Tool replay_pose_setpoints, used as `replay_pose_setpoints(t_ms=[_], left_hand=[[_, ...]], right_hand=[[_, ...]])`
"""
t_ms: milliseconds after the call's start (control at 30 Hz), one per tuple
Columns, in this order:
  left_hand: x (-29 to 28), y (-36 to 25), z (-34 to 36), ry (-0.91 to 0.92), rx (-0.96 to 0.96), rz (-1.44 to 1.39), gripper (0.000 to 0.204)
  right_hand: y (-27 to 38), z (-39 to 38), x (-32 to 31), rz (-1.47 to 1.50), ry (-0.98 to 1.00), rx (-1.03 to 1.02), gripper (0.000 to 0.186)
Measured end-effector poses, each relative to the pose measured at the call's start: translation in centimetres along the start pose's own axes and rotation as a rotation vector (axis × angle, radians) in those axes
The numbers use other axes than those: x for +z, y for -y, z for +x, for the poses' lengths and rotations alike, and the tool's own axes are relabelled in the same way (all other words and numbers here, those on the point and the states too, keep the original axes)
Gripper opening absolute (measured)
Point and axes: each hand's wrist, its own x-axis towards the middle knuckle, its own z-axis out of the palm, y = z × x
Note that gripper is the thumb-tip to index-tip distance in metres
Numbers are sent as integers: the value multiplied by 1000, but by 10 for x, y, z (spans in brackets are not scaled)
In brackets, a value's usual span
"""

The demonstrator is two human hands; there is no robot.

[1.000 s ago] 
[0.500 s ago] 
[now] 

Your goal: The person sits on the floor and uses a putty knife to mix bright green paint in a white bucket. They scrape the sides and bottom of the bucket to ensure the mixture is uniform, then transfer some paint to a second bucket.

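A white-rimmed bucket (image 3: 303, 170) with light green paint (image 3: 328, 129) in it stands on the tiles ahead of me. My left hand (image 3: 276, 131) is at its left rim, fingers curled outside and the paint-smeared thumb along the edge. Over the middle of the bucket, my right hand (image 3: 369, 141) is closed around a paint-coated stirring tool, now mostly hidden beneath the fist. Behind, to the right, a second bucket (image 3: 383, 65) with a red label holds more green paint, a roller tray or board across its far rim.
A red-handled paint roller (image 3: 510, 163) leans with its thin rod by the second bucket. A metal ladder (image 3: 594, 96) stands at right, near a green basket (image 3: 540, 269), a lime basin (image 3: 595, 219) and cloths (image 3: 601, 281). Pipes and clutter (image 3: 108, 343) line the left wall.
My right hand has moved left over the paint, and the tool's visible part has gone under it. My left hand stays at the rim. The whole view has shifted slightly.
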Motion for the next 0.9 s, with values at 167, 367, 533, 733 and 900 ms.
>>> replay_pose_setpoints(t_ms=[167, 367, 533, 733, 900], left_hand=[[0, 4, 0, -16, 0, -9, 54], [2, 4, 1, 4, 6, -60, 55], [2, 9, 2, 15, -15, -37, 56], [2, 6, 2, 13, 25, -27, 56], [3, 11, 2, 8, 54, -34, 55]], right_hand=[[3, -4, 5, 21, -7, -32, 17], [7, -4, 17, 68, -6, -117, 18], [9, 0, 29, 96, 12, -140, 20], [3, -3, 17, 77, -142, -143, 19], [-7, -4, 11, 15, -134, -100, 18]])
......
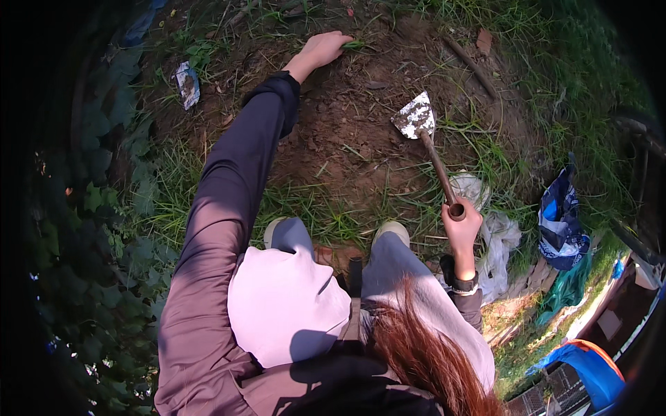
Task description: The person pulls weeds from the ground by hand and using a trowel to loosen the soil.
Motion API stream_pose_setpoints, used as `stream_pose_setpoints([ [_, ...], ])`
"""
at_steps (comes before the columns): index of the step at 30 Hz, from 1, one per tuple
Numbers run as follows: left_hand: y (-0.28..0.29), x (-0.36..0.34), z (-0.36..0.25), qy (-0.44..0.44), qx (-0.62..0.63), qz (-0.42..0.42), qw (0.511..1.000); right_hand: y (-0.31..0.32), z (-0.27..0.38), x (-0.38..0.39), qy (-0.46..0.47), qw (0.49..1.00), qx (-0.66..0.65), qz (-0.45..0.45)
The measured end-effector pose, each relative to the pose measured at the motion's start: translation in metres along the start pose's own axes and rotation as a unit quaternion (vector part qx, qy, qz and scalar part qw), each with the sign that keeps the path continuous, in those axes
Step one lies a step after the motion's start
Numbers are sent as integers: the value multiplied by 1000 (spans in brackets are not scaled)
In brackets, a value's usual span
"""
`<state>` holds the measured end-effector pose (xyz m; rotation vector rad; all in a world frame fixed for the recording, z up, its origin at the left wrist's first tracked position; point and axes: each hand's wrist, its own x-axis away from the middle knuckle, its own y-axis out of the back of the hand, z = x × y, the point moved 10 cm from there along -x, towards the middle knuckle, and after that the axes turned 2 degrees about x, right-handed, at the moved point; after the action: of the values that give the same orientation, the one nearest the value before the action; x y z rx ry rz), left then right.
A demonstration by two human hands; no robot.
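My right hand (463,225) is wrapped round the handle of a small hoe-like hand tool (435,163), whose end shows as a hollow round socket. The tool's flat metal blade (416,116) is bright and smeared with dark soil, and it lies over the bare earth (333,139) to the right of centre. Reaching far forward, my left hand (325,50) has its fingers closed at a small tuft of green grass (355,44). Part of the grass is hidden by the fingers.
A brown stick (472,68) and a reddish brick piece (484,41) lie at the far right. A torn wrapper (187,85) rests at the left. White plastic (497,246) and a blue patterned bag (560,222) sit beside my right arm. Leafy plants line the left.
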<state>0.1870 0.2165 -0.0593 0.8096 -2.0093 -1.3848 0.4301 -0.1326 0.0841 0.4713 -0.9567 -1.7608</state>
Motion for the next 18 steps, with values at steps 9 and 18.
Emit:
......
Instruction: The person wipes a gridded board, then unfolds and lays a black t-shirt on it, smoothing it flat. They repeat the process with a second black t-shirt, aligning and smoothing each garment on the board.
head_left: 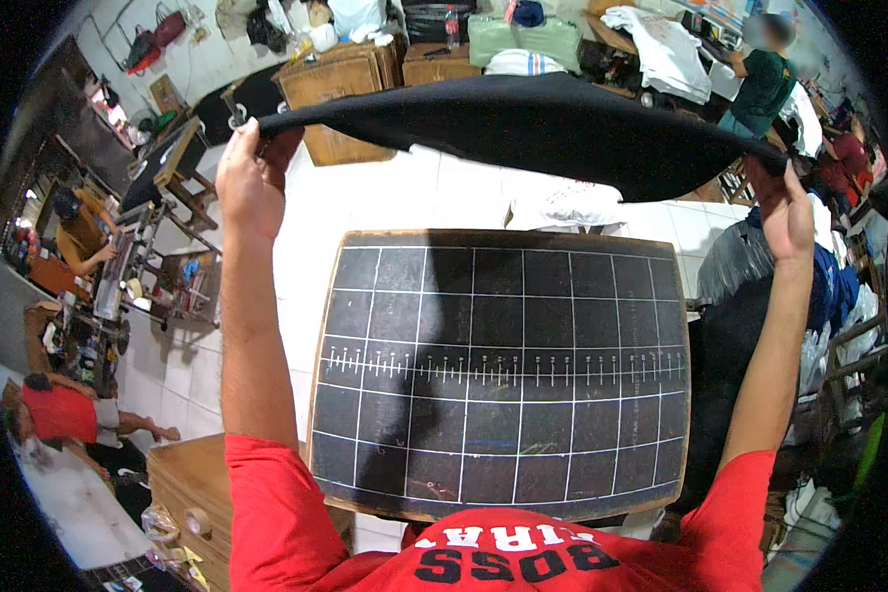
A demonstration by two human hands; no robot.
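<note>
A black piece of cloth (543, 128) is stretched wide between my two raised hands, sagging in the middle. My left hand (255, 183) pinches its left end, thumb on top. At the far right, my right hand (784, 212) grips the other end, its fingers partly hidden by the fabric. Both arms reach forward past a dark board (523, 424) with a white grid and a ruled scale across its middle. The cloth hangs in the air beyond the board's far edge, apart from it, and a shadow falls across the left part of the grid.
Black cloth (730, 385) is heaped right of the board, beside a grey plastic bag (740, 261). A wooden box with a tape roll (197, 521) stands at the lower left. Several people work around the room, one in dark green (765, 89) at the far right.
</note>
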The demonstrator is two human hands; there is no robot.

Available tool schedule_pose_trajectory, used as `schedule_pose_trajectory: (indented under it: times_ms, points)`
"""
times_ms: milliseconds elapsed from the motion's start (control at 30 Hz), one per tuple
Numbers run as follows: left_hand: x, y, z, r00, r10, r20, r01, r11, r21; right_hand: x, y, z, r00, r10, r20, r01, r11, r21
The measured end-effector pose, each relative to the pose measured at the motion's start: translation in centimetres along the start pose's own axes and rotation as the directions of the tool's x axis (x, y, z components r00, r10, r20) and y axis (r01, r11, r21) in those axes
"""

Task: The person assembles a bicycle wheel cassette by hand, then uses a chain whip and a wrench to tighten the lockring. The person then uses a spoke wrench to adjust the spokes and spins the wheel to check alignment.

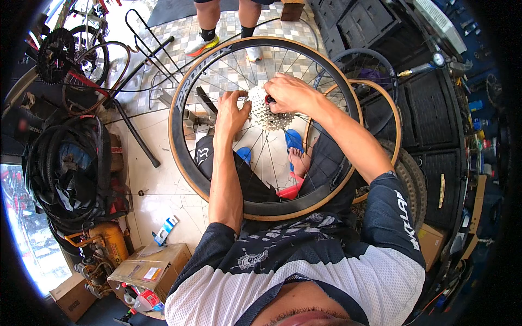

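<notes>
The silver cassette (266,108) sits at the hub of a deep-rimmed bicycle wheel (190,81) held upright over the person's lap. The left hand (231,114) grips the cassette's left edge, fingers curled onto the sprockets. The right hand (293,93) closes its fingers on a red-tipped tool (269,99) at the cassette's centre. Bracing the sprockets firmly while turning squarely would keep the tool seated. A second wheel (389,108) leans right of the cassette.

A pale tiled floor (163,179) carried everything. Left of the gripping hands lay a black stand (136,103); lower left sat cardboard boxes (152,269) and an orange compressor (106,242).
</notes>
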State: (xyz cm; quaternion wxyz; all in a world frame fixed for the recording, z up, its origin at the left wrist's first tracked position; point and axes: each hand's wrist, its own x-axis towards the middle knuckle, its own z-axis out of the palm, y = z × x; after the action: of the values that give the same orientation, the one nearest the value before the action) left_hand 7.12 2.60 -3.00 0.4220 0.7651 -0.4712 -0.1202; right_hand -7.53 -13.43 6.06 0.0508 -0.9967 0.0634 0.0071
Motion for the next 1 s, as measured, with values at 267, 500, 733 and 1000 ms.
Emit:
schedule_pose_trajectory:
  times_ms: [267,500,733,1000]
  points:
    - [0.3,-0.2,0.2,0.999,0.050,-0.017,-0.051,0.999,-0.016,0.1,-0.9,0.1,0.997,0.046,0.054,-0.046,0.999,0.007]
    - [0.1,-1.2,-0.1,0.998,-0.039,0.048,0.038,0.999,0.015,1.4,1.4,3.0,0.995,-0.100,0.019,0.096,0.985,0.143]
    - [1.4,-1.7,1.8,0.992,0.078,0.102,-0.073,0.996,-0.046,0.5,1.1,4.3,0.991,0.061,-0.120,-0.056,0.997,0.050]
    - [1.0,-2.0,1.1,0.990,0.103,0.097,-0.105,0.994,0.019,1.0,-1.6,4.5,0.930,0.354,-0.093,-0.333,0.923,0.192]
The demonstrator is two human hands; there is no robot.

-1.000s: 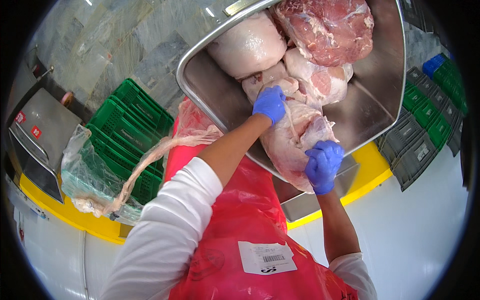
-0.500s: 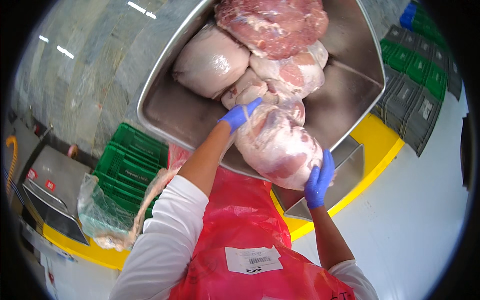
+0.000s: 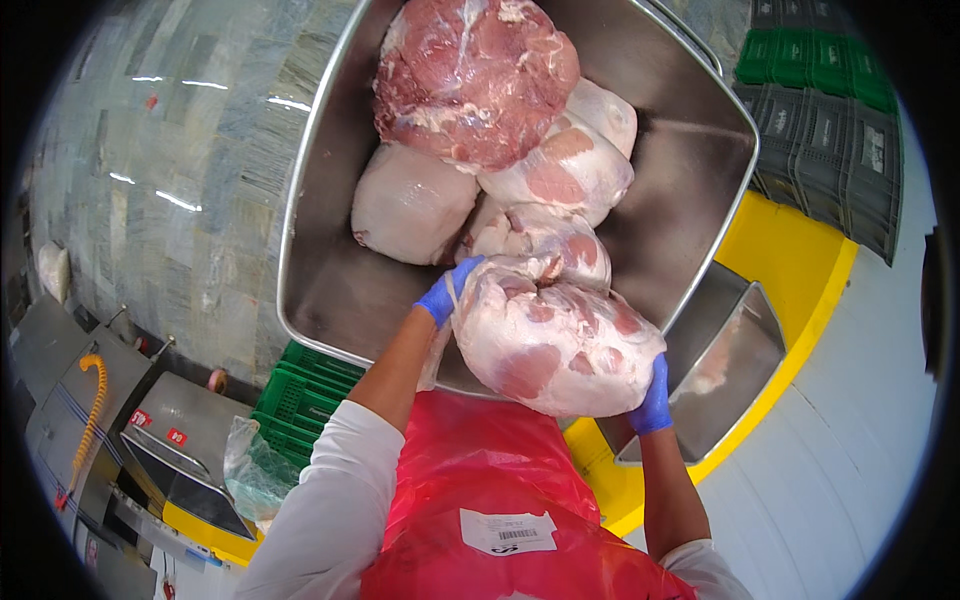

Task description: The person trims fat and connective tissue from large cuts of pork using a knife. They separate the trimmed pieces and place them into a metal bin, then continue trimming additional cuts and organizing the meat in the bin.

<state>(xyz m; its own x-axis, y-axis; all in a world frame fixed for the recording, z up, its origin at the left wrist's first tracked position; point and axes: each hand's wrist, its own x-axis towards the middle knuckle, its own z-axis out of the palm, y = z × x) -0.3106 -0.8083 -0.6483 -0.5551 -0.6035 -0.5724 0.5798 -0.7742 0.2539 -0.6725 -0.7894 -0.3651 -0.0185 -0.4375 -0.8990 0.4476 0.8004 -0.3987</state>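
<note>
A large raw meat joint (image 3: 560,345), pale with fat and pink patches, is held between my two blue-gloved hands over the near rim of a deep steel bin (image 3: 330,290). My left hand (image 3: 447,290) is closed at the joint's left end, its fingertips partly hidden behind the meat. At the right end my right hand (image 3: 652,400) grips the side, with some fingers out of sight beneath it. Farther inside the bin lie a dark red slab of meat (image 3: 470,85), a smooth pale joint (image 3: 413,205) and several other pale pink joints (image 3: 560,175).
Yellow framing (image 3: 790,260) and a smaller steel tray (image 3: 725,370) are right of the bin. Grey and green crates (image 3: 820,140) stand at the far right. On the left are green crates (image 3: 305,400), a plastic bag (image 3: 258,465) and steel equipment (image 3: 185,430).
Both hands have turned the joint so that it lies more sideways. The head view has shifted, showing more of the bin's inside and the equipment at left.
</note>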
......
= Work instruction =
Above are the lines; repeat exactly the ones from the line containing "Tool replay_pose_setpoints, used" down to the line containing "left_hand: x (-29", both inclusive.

= Task response =
Tool replay_pose_setpoints, used as `replay_pose_setpoints(t_ms=[_], left_hand=[[_, ...]], right_hand=[[_, ...]])`
"""
t_ms: milliseconds after the call's start (control at 30 Hz), one per tuple
Columns, in this order:
  left_hand: x (-29 to 28), y (-36 to 25), z (-34 to 36), ry (-0.91 to 0.92), rx (-0.96 to 0.96), rz (-1.44 to 1.39), gripper (0.000 to 0.204)

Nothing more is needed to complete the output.